Exercise directions: Of all the lines below, return only those starting with the line holding "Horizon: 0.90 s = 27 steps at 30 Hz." and going on through the line holding "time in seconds", exactly as written.
↓↓↓
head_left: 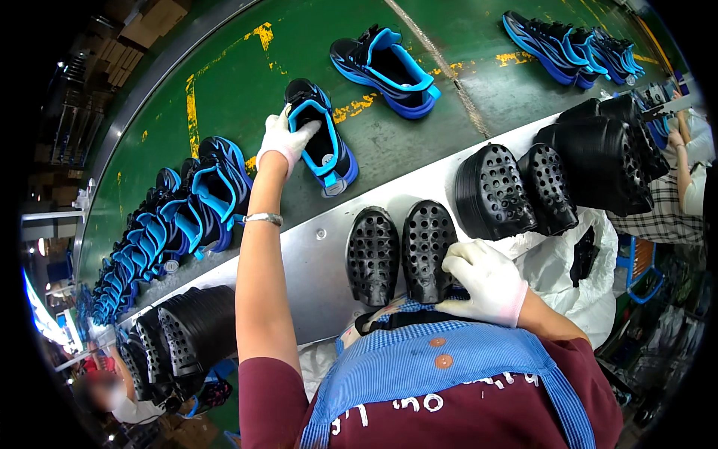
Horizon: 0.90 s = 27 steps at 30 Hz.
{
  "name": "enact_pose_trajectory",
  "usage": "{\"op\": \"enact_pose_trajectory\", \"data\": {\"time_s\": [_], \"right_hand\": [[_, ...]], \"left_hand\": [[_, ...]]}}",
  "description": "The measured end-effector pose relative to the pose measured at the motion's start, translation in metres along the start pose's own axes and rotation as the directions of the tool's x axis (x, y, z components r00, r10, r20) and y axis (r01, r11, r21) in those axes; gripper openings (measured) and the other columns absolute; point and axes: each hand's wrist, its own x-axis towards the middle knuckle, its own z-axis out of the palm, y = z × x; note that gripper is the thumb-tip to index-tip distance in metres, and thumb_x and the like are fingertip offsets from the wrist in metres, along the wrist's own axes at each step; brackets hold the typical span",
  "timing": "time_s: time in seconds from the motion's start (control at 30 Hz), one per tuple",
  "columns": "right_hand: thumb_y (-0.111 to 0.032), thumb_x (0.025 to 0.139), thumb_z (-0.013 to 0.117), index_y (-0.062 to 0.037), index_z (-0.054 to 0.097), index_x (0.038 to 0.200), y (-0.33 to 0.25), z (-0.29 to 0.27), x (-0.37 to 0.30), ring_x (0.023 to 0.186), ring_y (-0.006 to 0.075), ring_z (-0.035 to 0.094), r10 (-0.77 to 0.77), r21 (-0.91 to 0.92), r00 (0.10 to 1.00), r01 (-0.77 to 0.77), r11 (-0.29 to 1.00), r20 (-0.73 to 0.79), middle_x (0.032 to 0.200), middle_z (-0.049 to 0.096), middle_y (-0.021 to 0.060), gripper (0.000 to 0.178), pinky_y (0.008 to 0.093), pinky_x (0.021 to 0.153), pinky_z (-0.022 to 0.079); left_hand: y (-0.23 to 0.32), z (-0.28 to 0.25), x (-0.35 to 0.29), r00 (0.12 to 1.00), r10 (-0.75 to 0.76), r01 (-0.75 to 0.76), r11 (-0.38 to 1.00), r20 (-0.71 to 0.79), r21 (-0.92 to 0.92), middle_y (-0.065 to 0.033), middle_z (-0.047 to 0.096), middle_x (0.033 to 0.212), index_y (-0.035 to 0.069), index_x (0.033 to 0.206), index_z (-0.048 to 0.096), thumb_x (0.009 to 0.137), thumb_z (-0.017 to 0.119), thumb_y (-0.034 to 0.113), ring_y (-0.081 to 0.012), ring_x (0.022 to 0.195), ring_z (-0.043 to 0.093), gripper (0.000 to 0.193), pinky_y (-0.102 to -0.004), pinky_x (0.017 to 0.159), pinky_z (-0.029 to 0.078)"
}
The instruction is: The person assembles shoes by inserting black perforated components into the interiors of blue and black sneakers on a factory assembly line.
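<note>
My gloved left hand point(286, 139) reaches over the green belt and grips a black and blue sneaker point(342, 166), with the thumb inside its opening and the fingers along its outer side. On the metal ledge in front of me lie two black perforated shoe-shaped inserts, a left one point(372, 254) and a right one point(428, 243). The gloved right hand point(482, 283) is closed at the right edge of the right insert; its fingertips are partly hidden. Another sneaker point(389, 73) stands farther out on the belt, toe pointing up and left.
A row of sneakers point(179, 213) lines the belt point(247, 90) at left; several more point(557, 49) stand far right. Stacks of black inserts lie on the ledge point(321, 266) at left point(198, 329) and right point(497, 191). A white bag point(576, 292) hangs at right. Other people work at both ends.
</note>
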Motion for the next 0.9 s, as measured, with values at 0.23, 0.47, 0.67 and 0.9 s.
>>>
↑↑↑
Expected answer:
Horizon: 0.90 s = 27 steps at 30 Hz.
{
  "name": "enact_pose_trajectory",
  "usage": "{\"op\": \"enact_pose_trajectory\", \"data\": {\"time_s\": [_], \"right_hand\": [[_, ...]], \"left_hand\": [[_, ...]]}}",
  "description": "The measured end-effector pose relative to the pose measured at the motion's start, translation in metres along the start pose's own axes and rotation as the directions of the tool's x axis (x, y, z components r00, r10, r20) and y axis (r01, r11, r21) in those axes; gripper openings (measured) and the other columns absolute; point and axes: each hand's wrist, its own x-axis towards the middle knuckle, its own z-axis out of the palm, y = z × x; note that gripper is the thumb-tip to index-tip distance in metres, and thumb_x and the like are fingertip offsets from the wrist in metres, along the wrist's own axes at each step; brackets hold the typical span",
  "timing": "time_s: time in seconds from the motion's start (control at 30 Hz), one per tuple",

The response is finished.